Somewhere between the story of Scabbers and another bout of tears, I'd apologized for coming down here. Professor Snape shook his head, and I thanked him. Here I was, in his embrace, on his lap, and all I could think or talk about was my cat.
"Grief does strange things to us," he'd said quietly, no trace of a sneer. I'd paled, not having realized Id spoken aloud. "Your familiar loved you. Kneazles are an exceedingly bright breed - he gave you time, and you repaid him well."
"It hurts." My voice was raw and broken.
"Yes." No sugar-coated truths. No platitudes. "And it will for a very long time. But you...you were loved. That is a precious gift, Hermione."
Despite the pain, my given name on his lips like heady - I'd kissed him then, briefly, relaxing into his arms and resting my head over his pounding heart.
"We're all loved by someone, Professor."
"...Severus." And his name on my lips was benediction and blessing.
We were quiet for a long while; I was exhausted, wrung dry.
"He came to me, you know." His voice was soft. "The past week. He's come down and watched me and let me speak with him. He wanted to know you'd continue to be loved, I think."
My breath caught and I apparently found a few more tears. My nose ran, ugly and red like my swollen eyes.
Crookshanks had loved me. I hope he knew how much I'd loved him, bad habits and all. Every purr, every gift, every warm snuggle... And he'd loved me enough to let me say goodbye, to make sure I'd be loved when it was time. He'd trusted me to do what was best, and I hadn't failed him. He'd taught me so much, opened my eyes and my heart. He gave both of us a chance to find love.
It's all thanks to Crookshanks – I don't think we would have found each other this way without him.
We've spent the past few years falling in love more every day - he doesn't say it often, but when he does, it's quiet. I tell him every day, and when he comes, his face is so expressive; he's beautiful, ethereal. I can almost feel his love. It's in simple caresses of my arm, or how he treats me with courtesy. And it lives in his eyes. Every time I see him, I know how much I'm loved.
He still works at the school, and spends his summers doing research. I'm taking over for Madame Pince this year - I've had enough of the Ministry, especially with the coming of the small life I haven't told him about yet.
Today is my wedding day. I graduated four years ago, and sewn into my bouquet is a ribbon from one of Crooks' toys. At the end of the aisle, there is a spray of cat nip in Severus' boutonniere.
I still miss Crooks, every day, but I know I was and am loved. And I swear, on nights I worrying over work or am feeling low, I feel the softest whisper of fur on my cheek and the rumble of a quiet purr. Severus has felt it, too.

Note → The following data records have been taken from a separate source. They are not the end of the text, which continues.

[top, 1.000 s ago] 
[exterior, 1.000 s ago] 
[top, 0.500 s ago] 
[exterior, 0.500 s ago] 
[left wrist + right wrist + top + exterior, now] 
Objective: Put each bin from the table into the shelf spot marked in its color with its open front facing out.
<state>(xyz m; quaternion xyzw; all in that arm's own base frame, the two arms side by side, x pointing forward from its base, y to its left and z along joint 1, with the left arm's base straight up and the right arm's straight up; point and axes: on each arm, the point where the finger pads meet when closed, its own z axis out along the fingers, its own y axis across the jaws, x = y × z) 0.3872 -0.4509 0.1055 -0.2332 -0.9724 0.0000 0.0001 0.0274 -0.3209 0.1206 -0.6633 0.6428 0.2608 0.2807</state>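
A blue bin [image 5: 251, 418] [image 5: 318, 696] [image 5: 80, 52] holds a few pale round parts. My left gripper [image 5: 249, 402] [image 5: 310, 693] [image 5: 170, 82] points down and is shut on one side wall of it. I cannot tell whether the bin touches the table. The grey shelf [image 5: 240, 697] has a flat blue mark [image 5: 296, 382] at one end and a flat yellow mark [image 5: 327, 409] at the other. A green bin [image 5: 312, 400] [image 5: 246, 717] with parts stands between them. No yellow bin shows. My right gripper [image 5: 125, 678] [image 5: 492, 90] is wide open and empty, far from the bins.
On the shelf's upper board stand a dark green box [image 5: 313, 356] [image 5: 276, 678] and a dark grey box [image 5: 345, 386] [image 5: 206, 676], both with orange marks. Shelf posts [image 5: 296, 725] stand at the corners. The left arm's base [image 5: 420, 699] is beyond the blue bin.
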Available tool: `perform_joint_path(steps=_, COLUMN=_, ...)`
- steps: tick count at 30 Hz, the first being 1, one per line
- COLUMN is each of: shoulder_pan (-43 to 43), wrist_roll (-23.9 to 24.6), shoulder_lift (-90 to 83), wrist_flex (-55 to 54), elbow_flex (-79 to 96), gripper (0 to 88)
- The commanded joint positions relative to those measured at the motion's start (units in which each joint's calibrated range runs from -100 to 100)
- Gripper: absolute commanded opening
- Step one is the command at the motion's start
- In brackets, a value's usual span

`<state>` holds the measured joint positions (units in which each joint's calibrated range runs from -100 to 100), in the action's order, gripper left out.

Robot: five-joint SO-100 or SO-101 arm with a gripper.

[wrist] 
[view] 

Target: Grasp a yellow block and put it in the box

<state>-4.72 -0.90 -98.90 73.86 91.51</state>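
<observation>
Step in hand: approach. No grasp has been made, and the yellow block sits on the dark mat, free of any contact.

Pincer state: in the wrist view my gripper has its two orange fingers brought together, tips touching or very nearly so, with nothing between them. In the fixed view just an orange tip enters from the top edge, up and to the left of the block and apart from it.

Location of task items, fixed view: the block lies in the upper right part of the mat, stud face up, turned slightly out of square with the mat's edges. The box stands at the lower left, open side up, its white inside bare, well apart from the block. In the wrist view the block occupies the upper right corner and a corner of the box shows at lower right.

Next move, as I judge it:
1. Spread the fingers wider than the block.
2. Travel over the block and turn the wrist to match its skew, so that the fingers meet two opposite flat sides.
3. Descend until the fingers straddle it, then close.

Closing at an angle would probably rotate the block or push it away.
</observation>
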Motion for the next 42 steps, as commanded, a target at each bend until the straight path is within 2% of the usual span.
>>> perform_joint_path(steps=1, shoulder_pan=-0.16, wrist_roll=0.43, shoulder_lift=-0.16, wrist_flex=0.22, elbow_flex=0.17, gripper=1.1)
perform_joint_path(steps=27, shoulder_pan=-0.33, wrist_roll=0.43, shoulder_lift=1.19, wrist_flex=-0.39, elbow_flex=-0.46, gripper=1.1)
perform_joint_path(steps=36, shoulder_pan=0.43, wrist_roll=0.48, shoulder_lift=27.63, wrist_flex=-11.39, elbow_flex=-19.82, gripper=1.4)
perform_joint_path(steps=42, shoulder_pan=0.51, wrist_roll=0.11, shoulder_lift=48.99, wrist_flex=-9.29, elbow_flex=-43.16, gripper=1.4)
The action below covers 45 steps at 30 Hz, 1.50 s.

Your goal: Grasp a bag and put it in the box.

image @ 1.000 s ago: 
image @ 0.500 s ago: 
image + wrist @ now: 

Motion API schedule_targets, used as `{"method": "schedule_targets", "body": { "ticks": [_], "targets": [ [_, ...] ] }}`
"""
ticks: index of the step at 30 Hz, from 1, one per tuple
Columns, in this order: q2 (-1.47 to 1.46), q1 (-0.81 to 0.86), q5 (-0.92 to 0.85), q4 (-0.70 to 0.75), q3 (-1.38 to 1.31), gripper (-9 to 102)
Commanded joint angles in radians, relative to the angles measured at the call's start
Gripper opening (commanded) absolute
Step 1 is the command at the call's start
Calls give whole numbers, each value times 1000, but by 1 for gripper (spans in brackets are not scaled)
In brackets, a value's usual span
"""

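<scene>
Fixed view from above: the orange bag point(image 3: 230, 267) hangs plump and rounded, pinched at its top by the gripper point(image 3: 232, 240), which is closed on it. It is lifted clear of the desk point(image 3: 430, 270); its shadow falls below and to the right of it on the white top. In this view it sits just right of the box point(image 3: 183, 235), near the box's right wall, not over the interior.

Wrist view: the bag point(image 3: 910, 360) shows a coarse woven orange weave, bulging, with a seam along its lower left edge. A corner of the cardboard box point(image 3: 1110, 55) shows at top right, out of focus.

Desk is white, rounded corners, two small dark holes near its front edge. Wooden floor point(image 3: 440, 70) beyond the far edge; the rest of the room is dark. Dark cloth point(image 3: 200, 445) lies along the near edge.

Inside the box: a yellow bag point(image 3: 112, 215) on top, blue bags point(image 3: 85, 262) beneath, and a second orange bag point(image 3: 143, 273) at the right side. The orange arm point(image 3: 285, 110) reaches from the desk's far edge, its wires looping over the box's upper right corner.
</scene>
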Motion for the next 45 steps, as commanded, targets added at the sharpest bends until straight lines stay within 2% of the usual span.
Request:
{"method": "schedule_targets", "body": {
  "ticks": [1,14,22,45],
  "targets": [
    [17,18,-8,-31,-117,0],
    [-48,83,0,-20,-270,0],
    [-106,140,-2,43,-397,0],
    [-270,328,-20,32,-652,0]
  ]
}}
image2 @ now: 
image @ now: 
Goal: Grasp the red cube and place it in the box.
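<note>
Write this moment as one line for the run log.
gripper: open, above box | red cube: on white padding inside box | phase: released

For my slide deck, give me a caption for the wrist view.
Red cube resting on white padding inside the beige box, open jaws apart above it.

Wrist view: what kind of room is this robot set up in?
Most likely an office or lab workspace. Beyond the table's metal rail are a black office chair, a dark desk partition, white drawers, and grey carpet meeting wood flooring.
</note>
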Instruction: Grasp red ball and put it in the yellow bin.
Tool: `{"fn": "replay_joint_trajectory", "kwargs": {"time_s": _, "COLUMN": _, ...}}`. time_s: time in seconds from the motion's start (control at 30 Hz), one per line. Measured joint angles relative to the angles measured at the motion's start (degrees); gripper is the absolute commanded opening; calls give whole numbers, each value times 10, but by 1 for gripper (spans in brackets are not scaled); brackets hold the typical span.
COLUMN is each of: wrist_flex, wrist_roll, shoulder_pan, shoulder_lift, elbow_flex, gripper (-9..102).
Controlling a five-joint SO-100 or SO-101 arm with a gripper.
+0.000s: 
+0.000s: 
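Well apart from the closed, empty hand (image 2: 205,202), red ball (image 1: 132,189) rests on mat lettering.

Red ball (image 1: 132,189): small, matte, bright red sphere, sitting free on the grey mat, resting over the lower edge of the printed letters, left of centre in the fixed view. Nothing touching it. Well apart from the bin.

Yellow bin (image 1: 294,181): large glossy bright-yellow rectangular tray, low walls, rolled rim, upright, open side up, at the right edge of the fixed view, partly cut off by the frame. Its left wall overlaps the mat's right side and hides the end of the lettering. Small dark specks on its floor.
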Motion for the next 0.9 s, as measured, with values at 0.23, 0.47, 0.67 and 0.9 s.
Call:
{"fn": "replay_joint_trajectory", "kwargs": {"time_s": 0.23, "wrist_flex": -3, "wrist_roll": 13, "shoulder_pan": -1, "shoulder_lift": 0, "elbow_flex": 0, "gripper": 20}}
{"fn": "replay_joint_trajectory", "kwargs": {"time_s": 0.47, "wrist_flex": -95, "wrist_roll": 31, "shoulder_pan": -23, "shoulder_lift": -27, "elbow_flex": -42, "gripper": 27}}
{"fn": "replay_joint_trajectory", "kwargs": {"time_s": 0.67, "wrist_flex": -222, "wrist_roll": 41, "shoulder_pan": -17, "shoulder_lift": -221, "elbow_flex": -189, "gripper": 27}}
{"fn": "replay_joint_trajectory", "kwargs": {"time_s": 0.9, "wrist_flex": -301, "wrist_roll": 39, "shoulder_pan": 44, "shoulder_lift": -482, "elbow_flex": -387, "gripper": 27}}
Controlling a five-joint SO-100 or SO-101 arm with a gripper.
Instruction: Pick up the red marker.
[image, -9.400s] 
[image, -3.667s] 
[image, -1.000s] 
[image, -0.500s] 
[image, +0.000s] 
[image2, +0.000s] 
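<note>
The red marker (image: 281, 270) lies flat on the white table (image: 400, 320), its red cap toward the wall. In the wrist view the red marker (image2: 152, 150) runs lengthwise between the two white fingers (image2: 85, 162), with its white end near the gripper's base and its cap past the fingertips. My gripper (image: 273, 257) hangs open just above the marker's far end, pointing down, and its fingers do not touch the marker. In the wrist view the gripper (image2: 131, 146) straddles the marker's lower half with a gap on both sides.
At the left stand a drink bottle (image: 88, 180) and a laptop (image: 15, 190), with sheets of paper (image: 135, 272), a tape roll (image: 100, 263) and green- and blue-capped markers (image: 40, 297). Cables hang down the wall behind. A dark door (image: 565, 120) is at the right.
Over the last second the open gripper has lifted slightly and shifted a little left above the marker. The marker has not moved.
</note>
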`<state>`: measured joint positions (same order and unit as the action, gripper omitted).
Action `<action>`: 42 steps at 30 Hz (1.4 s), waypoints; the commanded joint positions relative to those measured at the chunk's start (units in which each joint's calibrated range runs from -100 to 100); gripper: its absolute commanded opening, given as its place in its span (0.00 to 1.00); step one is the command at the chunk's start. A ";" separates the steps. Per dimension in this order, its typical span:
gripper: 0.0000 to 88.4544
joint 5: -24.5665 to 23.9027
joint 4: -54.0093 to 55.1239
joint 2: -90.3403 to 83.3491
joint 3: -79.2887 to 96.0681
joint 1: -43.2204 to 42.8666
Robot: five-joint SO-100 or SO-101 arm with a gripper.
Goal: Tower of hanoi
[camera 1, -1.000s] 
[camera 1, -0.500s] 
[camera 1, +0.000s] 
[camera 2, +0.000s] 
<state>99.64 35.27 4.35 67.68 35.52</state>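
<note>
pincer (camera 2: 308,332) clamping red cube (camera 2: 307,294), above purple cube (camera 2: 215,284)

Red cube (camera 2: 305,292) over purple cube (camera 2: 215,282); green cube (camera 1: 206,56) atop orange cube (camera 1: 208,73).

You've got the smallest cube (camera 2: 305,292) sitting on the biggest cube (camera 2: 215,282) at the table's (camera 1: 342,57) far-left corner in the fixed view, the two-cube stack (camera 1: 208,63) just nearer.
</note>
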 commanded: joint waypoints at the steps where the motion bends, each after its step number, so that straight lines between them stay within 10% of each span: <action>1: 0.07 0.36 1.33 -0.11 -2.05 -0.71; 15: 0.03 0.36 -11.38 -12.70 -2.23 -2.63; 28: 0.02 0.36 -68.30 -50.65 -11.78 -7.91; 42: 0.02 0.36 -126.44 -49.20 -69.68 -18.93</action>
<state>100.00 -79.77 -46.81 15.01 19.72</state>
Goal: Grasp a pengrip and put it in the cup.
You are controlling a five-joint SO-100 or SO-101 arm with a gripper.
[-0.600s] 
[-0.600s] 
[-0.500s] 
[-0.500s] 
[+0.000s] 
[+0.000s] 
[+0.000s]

So before I walk down this aisle on my daddy's arm, I wanted to say thank you, Crookshanks. Thank you so much.
So, there you go.
This fic is dedicated to our own cat, DC. He passed away almost two weeks ago, at almost 18 years old. He was our friend, our family. We loved him so very much and it took me two weeks to be able to edit this for posting. I made myself polish this because my wedding is in 9 days, and I needed to post something in memory of him.